Function malachite_nz::integer::exhaustive::exhaustive_integer_range_to_negative_infinity

pub fn exhaustive_integer_range_to_negative_infinity(
    a: Integer
) -> ExhaustiveIntegerRangeToNegativeInfinity 

Generates all Integers less than or equal to some number $a$, in order of increasing absolute value.

When two Integers have the same absolute value, the positive one comes first.

The output satisfies $(|x_i|, \operatorname{sgn}(-x_i)) <_\mathrm{lex} (|x_j|, \operatorname{sgn}(-x_j))$ whenever $i < j$.

The output length is infinite.

Worst-case complexity per iteration

$T(i) = O(i)$

$M(i) = O(i)$

where $T$ is time, $M$ is additional memory, and $i$ is the iteration number.
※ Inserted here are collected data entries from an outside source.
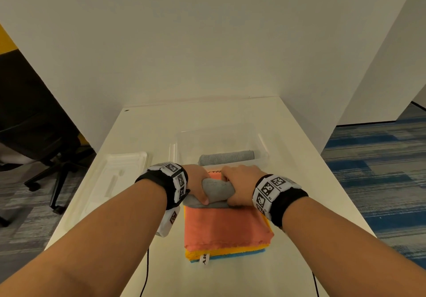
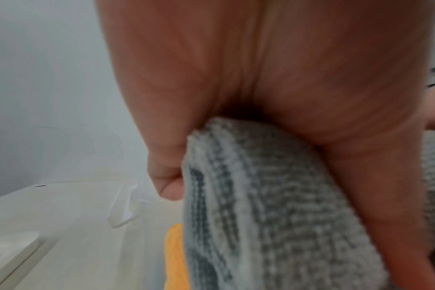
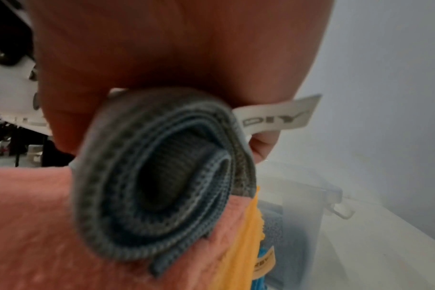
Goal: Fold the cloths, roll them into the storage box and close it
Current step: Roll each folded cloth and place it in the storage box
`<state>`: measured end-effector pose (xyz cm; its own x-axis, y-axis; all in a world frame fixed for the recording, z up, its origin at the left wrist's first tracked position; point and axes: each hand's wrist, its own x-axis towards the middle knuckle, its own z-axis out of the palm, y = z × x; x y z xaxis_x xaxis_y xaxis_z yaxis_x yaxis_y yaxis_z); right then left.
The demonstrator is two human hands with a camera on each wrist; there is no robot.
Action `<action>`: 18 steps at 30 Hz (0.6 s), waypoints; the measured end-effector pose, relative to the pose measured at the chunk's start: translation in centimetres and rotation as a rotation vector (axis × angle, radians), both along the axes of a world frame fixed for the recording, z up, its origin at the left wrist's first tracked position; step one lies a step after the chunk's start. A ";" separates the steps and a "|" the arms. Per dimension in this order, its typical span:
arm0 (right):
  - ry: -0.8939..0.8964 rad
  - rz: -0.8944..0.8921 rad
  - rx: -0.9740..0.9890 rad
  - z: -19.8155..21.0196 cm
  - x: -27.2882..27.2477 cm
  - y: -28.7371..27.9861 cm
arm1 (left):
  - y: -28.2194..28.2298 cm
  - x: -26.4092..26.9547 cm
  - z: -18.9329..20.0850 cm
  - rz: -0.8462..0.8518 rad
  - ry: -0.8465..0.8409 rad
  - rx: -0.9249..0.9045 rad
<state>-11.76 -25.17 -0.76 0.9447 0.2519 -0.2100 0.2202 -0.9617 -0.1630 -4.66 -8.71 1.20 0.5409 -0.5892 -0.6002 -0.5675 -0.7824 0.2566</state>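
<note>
Both hands are working at the middle of the head view, rolling a grey cloth (image 1: 217,189) on top of a stack of folded cloths. The left hand (image 1: 197,185) is curling round one end of the roll and the right hand (image 1: 239,187) is clamping round the other, thumbs tucked under, so the grey cloth is being held tight between them. In the right wrist view the end of the roll (image 3: 162,186) is showing a neat spiral with a white label (image 3: 276,115) sticking out beside it. The roll is sitting on a pink cloth (image 1: 227,224), with a yellow cloth (image 1: 196,254) and a blue cloth (image 1: 230,255) peeking out underneath. Just beyond the hands, the clear storage box (image 1: 262,142) is standing open on the white counter (image 1: 299,204), and one rolled grey cloth (image 1: 227,157) is already lying along its near wall. The lid (image 1: 119,181) is resting apart, at the left of the frame. I would judge the rolling step nearly finished; the next move is calling for lifting the roll without letting it loosen and setting it in the box beside the first one.
</note>
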 end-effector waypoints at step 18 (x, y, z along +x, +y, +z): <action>0.123 -0.177 0.091 0.9 2.5 -3.2 | -1.3 2.4 1.7 0.000 -0.054 -0.070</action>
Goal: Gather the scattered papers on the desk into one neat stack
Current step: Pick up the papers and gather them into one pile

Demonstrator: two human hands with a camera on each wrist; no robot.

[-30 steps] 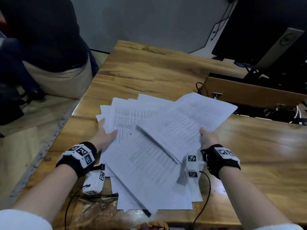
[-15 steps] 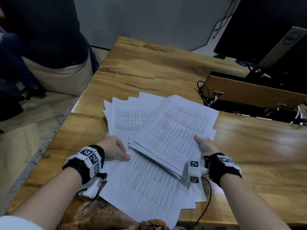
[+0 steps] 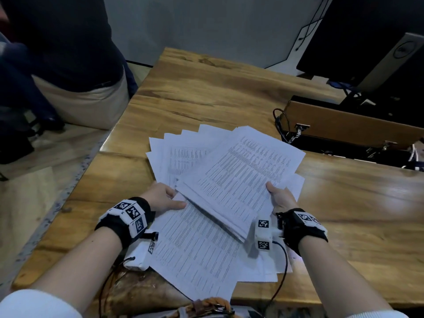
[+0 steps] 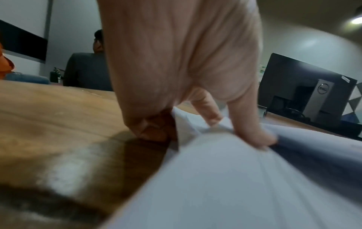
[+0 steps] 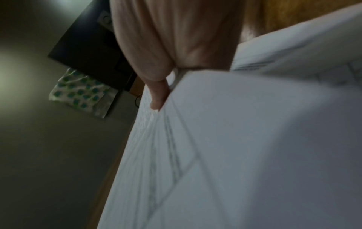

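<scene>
1. A wooden counter (image 3: 229, 88) is seen before a grey wall; a dark monitor (image 3: 367, 42) is stood at its far right, and a seated person (image 3: 68, 53) is seen to the left.
2. Compared with half a second ago, the bundle of papers (image 3: 241, 180) has been lowered and turned slightly, and the left hand (image 3: 163, 198) has been slid toward its corner.
3. The bundle's long axis is run from near left to far right, over loose sheets (image 3: 195, 249) fanned on the counter.
4. The bundle's near right edge is pinched by the right hand (image 3: 280, 198); the loose sheets are gripped by the left hand, thumb on top.
</scene>
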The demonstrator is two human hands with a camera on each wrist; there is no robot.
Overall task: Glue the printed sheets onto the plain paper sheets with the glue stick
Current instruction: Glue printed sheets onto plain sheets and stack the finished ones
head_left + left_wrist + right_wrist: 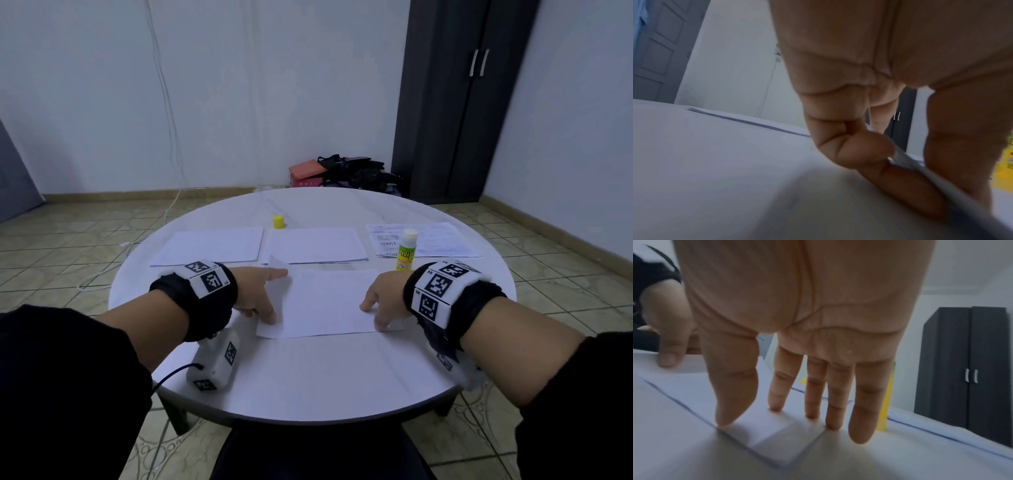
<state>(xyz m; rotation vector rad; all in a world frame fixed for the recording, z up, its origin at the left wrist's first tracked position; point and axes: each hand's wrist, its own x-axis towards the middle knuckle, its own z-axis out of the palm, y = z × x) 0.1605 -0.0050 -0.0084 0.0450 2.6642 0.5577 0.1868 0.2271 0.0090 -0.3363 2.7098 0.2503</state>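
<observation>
Left hand [255, 294] pinching the sheet's [329, 303] lifted left edge; right hand [383, 301] flat, fingers straight, on its right edge

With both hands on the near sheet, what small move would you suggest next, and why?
Probably lower the lifted far-left corner and smooth it flat: the left hand pinches that edge of the near sheet while the right hand presses its other end with straight fingers.

Dim bluish light, blurred wrist views
</observation>
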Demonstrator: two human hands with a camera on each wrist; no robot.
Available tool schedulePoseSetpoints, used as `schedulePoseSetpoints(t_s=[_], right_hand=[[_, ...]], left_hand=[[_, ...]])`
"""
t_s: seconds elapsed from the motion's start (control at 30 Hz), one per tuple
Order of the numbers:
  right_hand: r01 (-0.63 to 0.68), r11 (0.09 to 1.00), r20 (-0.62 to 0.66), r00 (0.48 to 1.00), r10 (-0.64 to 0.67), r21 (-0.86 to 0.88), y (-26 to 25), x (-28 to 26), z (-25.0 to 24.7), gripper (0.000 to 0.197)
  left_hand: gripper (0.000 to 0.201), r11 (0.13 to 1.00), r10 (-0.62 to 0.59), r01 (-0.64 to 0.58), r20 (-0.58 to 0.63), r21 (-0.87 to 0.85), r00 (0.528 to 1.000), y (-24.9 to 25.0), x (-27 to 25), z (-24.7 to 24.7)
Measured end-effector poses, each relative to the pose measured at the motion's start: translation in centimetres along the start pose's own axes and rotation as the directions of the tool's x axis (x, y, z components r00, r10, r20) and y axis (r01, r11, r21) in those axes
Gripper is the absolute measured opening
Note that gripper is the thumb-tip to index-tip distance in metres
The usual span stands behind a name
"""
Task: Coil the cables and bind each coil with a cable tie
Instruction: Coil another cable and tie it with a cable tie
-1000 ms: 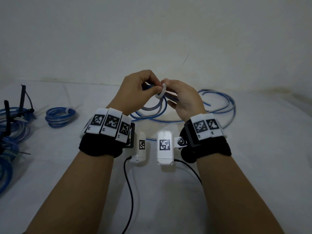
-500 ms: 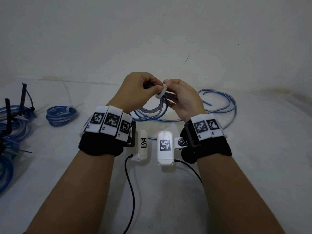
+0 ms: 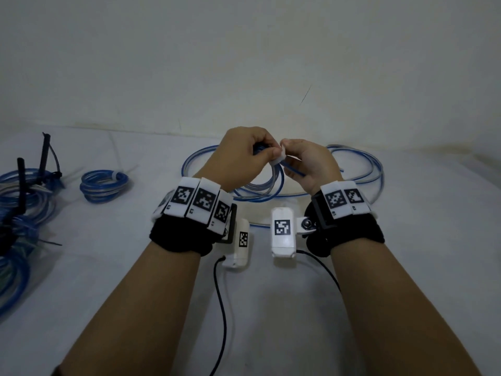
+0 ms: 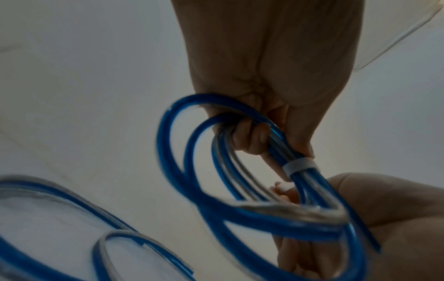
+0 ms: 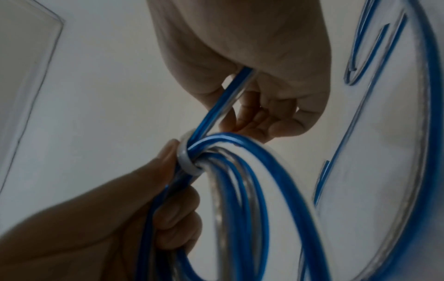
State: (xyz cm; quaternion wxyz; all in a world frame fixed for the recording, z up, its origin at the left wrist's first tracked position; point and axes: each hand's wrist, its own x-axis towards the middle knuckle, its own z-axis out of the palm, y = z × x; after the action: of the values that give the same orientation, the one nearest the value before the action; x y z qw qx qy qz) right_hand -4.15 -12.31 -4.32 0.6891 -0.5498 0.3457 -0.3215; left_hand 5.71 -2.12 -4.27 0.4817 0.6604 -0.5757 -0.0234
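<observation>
There, above the white table point(image 3: 271, 308), the left hand point(image 3: 238, 156) held its grip tight round the strands of the blue cable coil point(image 3: 267, 183). The right hand point(image 3: 309, 164) pinched the white cable tie point(image 3: 280, 158) looped round that bundle. A bound coil point(image 3: 103, 185) lay well apart, left.
</observation>
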Motion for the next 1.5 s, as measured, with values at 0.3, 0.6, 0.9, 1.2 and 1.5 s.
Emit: schedulePoseSetpoints(t_s=[0.3, 0.6, 0.9, 1.2, 1.5], right_hand=[[-0.027, 0.994, 0.026, 0.999, 0.03, -0.108, -0.9, -1.0, 0.7, 0.016], [0.016, 0.995, 0.094, 0.996, -0.007, -0.102, -3.5, -3.7, 1.9, 0.016], [0.066, 0.974, 0.082, 0.995, -0.049, -0.218, -5.1, -5.8, 4.0, 0.021], [0.458, 0.789, 0.004, 0.866, -0.5, -0.41, -6.6, -9.4, 3.8, 0.016], [0.333, 0.932, 0.251, 0.923, -0.292, -0.142, -5.4, -12.1, 7.3, 0.022]], left_hand=[[0.006, 1.0, 0.0, -0.002, -0.061, -0.023, 0.998, 0.6, 0.0, -1.2], [0.006, 1.0, 0.002, 0.0, -0.061, 0.025, 0.998, 2.1, -0.8, -2.5], [0.007, 0.998, -0.006, 0.012, -0.108, 0.06, 0.994, 4.0, -2.9, -4.7], [0.006, 0.995, -0.1, 0.091, -0.39, -0.041, 0.915, 5.9, -4.3, -7.2], [0.029, 0.975, -0.144, 0.083, -0.297, -0.208, 0.944, 7.4, -6.3, -8.4]])
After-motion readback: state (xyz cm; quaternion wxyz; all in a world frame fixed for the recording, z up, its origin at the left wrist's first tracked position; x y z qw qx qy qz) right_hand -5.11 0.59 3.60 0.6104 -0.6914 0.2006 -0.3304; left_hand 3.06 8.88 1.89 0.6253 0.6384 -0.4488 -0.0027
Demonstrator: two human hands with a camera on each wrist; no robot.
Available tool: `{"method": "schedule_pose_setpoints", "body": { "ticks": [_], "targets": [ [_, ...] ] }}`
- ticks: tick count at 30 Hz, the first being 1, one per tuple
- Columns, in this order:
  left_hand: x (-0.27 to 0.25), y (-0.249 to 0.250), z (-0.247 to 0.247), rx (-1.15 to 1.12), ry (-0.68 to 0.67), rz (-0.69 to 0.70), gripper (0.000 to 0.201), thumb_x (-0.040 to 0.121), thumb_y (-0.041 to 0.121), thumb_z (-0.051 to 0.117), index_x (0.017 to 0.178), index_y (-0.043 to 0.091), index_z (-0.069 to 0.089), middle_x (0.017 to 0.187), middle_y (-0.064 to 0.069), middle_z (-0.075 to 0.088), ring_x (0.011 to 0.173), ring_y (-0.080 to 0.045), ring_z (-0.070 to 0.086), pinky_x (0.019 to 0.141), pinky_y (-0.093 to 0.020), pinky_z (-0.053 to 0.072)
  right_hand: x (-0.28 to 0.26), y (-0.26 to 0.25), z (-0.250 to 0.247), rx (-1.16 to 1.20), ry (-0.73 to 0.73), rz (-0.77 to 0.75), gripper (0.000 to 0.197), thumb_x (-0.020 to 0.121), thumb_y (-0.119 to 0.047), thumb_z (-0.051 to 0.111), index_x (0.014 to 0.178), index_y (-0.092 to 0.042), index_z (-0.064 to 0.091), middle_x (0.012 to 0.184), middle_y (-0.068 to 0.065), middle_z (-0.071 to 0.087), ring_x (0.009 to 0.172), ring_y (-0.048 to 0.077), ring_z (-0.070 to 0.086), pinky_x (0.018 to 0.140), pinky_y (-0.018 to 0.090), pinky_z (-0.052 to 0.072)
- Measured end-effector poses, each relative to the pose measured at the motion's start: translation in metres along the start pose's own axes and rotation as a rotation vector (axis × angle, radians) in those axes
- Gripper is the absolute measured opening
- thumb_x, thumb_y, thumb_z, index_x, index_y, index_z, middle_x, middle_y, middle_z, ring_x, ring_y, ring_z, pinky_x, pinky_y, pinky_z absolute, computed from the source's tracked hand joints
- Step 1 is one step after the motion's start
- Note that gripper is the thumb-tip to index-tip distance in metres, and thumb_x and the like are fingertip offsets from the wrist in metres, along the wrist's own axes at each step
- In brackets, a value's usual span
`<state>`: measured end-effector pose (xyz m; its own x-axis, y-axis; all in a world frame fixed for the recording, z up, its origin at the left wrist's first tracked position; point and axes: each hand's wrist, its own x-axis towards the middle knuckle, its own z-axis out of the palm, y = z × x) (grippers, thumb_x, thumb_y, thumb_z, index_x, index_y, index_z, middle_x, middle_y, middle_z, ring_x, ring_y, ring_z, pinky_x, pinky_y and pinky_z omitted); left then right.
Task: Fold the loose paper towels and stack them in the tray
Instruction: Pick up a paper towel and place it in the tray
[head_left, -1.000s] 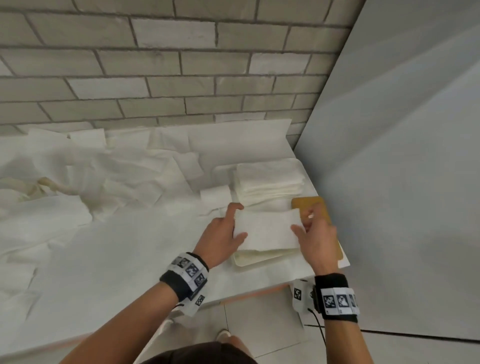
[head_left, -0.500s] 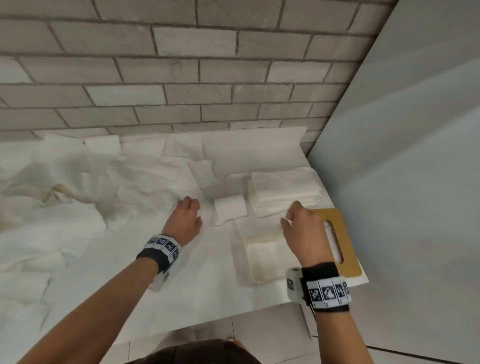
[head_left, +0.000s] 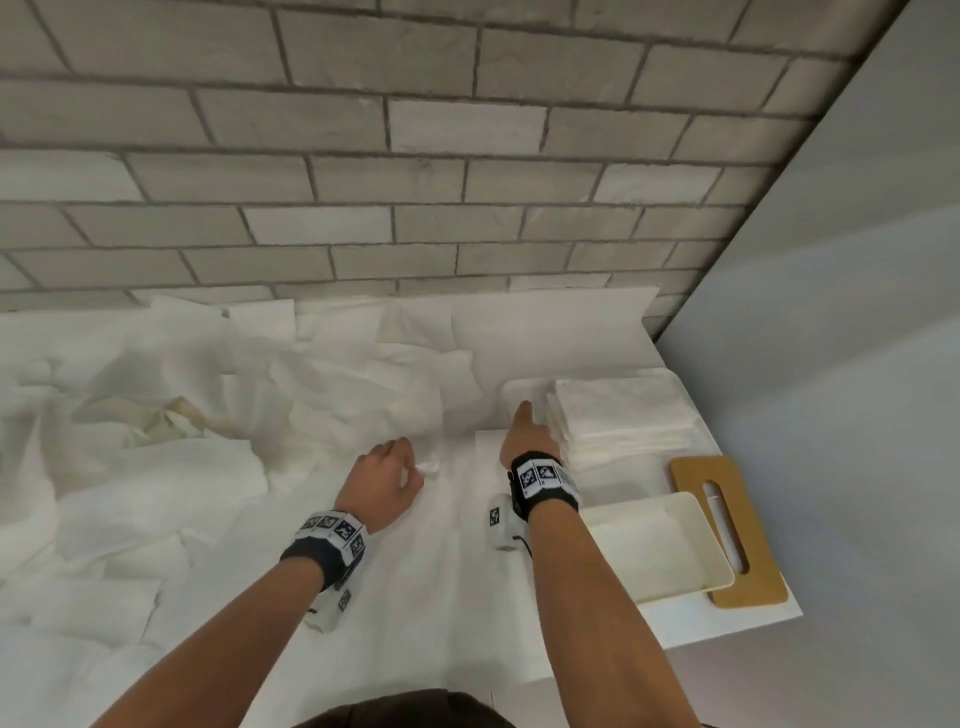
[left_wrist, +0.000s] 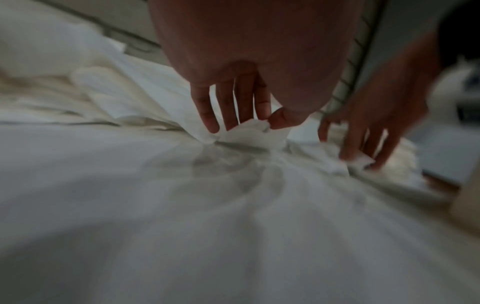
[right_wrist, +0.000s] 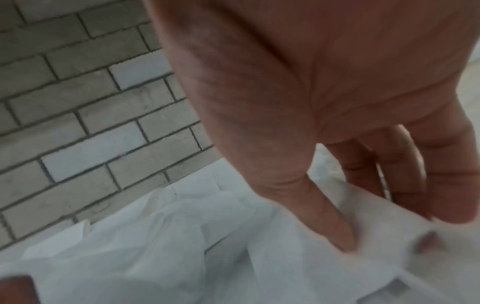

Although the time and space complexities are worst-case linear, the worst case is very rare. If we exclude the cases where the the previously-generated value is positive and its least-significant limb is Limb::MAX, the worst case space and time complexities are constant.

Examples

use malachite_base::iterators::prefix_to_string;
use malachite_nz::integer::exhaustive::exhaustive_integer_range_to_negative_infinity;
use malachite_nz::integer::Integer;

assert_eq!(
    prefix_to_string(exhaustive_integer_range_to_negative_infinity(Integer::from(2)), 10),
    "[0, 1, -1, 2, -2, -3, -4, -5, -6, -7, ...]"
)